Still, I remain uncertain how reconciliation should unfold in the wake of this pandemic. It may be that public commentators and public officials should convey forgiveness and repentance to one another and, when appropriate, express repentance to their constituencies. Ideally, political consequences would follow from the more egregious and harmful policy decisions, including those from conservative politicians who ignored compelling evidence about COVID mitigation and liberal politicians who ignored compelling evidence about the relatively low risks of in-person schooling.
But perhaps it is more plausible—and more actionable—to think about forgiveness and repentance in our individual and interpersonal relationships. Like you, I have friends and family whose pandemic choices have complicated and in some cases wounded our relationships. In many of these cases, forgiveness is far preferable to holding grudges or keeping score.

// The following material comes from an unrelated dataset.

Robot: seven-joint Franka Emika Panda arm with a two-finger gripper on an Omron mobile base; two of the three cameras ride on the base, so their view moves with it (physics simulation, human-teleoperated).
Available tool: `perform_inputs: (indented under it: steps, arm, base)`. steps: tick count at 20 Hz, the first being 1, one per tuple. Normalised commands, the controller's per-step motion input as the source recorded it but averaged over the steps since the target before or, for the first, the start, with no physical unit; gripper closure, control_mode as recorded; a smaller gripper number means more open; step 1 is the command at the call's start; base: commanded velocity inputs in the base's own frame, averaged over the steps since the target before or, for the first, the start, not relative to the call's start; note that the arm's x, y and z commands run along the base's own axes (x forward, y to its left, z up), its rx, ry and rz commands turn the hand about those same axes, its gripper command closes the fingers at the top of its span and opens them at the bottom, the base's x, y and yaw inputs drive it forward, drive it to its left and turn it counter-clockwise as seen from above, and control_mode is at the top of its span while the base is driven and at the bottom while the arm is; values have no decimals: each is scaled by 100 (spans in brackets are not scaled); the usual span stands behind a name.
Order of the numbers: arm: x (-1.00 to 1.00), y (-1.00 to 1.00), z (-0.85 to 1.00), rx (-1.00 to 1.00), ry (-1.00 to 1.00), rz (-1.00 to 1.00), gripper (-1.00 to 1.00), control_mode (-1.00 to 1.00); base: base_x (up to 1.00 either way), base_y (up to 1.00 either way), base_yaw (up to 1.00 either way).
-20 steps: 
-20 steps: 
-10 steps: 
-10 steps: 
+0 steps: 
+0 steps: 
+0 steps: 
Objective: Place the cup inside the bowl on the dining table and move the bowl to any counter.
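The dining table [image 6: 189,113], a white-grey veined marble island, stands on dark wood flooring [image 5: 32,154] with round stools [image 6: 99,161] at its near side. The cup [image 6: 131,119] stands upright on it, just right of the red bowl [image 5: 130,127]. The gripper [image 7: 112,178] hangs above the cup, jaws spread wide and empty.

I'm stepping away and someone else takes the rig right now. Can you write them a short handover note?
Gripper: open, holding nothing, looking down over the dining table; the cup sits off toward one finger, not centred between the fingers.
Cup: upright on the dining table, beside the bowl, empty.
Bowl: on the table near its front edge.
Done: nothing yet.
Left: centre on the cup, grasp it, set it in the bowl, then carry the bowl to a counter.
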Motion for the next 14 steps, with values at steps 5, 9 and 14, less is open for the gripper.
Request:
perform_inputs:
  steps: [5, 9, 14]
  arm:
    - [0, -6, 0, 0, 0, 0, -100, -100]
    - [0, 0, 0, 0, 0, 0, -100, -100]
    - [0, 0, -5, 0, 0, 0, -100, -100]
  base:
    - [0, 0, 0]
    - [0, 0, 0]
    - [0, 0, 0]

I can also think of plenty of my own missteps. I was less than charitable when I tried to convince local institutional leaders to comply with local mandates. My wife and I had more arguments than I care to remember over whether I could meet outside with three friends in our driveway—an activity at one point absurdly prohibited by a county ordinance. I have grown angry at friends for their seemingly selfish pandemic decisions. And looking back, my pandemic posture has at times been much like my posture while driving—everyone moving faster than me is a reckless idiot and everyone driving slower is a lifeless killjoy.
Whatever the truth of the pandemic may be, it’s definitely not my truth, and it’s definitely not yours. The more we live like our own COVID missteps were justified and reasonable while those of others demand their repentance before we can forgive, the more we will harden ourselves, our neighbors, and ultimately, our society.
In the World
The interconnectedness between personal and political forgiveness is powerfully demonstrated in Desmond Tutu’s No Future Without Forgiveness. Tutu explores the importance of forgiveness to the Truth and Reconciliation process that unfolded in South Africa in the 1990s. Importantly, the failure of widespread repentance by white South Africans to match the costly forgiveness of black South Africans precluded genuine reconciliation on a societal level. But that political failure does not negate the importance of personal forgiveness in the South African story.
The title alone warrants the recommendation, but Tutu’s words and actions show why forgiveness has political as well as personal dimensions. Tutu notes the ways in which publicizing acts of personal forgiveness practically aided efforts to shape a national narrative. Drawing from the Christian theology that guided his approach, Tutu contends there is “a moral universe which means that, despite all the evidence that seems to the contrary, there is no way that evil and injustice and oppression and lies can have the last word.” As he noted elsewhere, these are “not just airy-fairy religious and spiritual things, nebulous and unrealistic” but “they are the stuff of practical politics.”